Une captation et un rendu sonore exemplaires; un chef qui dès les premières mesures sait où il va nous conduire : que demander de plus pour découvrir encore de nouveaux chaînons dans une oeuvre qui a déjà peuplé de nombreux sillons et fait couler beaucoup d'encre. On le sait, Chostakovitch mit en oeuvre sa 5e Symphonie comme une repentance -au deuxième degré bien sûr- suite aux humiliations de la critique et de la dictature. Comme l'écrivait Bernard Postiau dans son magnifique article sur les symphonies de Chostakovitch (cfr. Crescendo n° 84) : "Chostakovitch sent la nécessité absolue, pour sa propre sécurité, de simplifier son langage. Cette simplification, cependant, ne s’accompagne d’aucun appauvrissement de la force émotionnelle ou de la valeur intrinsèque de la partition. L’économie de moyens à laquelle il recourt lui permet d’exploiter toute la richesse de l’orchestre, de focaliser son énergie sur la vitalité, la dynamique de l’oeuvre, le pathos. On pourrait presque dire, en plagiant Poulenc, qu’il écrit une musique nouvelle avec les harmonies des autres, ici celles "autorisées" par le parti : il veille, par prudence, à ne pas s’éloigner des modèles classiques tolérés par le régime mais sans renoncer à sa propre personnalité."

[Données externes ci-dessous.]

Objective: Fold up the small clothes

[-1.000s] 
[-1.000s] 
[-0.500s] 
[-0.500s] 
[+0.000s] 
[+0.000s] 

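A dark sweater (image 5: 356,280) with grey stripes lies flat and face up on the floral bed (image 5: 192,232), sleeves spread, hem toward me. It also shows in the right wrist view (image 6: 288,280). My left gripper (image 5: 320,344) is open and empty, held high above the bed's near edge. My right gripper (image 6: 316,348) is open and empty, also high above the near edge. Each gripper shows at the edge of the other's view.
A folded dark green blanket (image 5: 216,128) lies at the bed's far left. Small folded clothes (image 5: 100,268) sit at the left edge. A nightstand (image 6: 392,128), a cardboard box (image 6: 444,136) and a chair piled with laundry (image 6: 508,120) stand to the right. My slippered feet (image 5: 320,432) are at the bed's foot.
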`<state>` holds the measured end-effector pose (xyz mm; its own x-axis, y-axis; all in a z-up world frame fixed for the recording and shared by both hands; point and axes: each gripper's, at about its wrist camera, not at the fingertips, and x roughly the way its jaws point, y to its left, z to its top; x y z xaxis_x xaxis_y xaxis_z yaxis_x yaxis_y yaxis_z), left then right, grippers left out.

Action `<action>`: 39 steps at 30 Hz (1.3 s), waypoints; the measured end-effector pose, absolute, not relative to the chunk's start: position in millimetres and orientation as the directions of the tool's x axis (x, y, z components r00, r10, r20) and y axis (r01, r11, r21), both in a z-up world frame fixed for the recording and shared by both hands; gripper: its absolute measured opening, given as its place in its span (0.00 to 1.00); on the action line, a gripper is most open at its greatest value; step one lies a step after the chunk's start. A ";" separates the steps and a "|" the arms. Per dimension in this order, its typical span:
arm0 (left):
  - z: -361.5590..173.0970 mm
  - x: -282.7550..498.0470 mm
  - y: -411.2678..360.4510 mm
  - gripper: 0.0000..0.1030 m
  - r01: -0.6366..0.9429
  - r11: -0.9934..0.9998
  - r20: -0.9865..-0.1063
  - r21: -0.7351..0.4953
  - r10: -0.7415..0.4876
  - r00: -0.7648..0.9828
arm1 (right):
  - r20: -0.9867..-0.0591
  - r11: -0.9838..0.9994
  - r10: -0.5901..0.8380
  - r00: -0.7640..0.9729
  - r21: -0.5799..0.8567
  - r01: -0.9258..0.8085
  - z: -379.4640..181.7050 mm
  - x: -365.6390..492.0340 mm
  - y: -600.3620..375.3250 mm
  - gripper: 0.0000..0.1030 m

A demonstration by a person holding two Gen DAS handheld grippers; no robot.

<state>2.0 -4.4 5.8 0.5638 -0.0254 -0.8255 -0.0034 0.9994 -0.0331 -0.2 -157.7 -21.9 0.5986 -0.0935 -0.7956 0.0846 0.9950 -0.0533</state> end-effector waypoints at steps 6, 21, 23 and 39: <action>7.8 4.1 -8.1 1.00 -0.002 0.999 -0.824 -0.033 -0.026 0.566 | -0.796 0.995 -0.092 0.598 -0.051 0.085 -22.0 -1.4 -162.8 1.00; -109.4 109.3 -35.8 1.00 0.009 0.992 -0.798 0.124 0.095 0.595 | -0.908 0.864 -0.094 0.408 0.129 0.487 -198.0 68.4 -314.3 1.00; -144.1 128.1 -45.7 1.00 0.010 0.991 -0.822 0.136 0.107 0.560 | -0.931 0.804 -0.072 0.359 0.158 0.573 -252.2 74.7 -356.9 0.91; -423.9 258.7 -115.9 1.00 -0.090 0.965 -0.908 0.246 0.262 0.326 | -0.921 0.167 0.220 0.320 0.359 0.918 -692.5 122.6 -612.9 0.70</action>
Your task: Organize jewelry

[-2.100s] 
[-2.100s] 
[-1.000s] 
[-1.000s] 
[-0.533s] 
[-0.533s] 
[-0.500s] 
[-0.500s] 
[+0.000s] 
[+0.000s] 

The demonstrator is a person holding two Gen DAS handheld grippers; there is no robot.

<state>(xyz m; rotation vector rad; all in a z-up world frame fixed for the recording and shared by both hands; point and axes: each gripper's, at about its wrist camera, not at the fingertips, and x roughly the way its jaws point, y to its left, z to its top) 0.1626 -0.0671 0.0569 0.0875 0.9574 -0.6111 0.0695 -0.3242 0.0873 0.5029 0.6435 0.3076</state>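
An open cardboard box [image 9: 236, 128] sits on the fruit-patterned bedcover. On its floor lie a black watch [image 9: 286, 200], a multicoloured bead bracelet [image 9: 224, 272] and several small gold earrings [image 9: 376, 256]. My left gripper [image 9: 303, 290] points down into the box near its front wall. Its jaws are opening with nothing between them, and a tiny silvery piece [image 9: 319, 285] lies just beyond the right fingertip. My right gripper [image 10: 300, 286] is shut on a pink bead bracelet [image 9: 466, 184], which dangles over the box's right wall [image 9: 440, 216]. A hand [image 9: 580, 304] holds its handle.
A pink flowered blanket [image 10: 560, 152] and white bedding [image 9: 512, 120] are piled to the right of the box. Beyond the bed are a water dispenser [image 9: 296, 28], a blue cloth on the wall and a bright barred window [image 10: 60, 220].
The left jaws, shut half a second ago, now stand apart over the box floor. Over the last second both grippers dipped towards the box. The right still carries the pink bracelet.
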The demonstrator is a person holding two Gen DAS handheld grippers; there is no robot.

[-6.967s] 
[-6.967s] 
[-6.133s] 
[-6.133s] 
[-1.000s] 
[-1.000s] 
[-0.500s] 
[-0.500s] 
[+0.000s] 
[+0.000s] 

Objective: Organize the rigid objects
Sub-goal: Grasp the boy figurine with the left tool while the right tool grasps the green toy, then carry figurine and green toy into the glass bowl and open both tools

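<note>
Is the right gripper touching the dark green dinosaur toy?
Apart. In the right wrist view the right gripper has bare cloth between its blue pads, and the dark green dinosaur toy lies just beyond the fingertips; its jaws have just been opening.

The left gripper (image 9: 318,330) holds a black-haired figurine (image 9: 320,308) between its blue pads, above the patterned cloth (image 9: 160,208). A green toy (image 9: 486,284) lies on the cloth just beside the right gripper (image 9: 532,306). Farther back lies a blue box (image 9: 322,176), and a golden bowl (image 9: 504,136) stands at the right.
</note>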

Dans le magnifique texte de la notice signé Manfred Honeck, le chef procède à une analyse détaillée de l'oeuvre et relève les liens entre l'écriture et l'orchestration de Chostakovitch et celles de Mahler que le compositeur appréciait énormément au même titre qu'Alban Berg; il relève çà et là des parentés avec Beethoven et Tchaikovsky. Si les symphonies de Mahler sont dictées par l'idée de la mort et de l'au-delà, Chostakovitch y ajoute l'environnement politique qui est le sien pour donner une oeuvre d'une tension extrême marquée par des climax d'expression et d'intensité jusqu'à l'insoutenable. Les contrastes sont ici fréquents, les soli des violons, des bois et des cuivres se dessinent au sein d'un orchestre aux couleurs bien marquées. L'Orchestre de Pittsburgh fait corps avec le chef avec qui il partage l'énergie tellurique alliée à une conduite à la lisibilité exemplaire. Toutes affaires cessantes, on est transporté dans un autre monde. Une écoute dont on ne ressort pas indemne.
Un moment de repos. On écoute alors l'Adagio de Barber le coeur serré, habité du grand bouleversement qui l'a précédé. La tragédie et l'apaisement, la nature même de la condition humaine.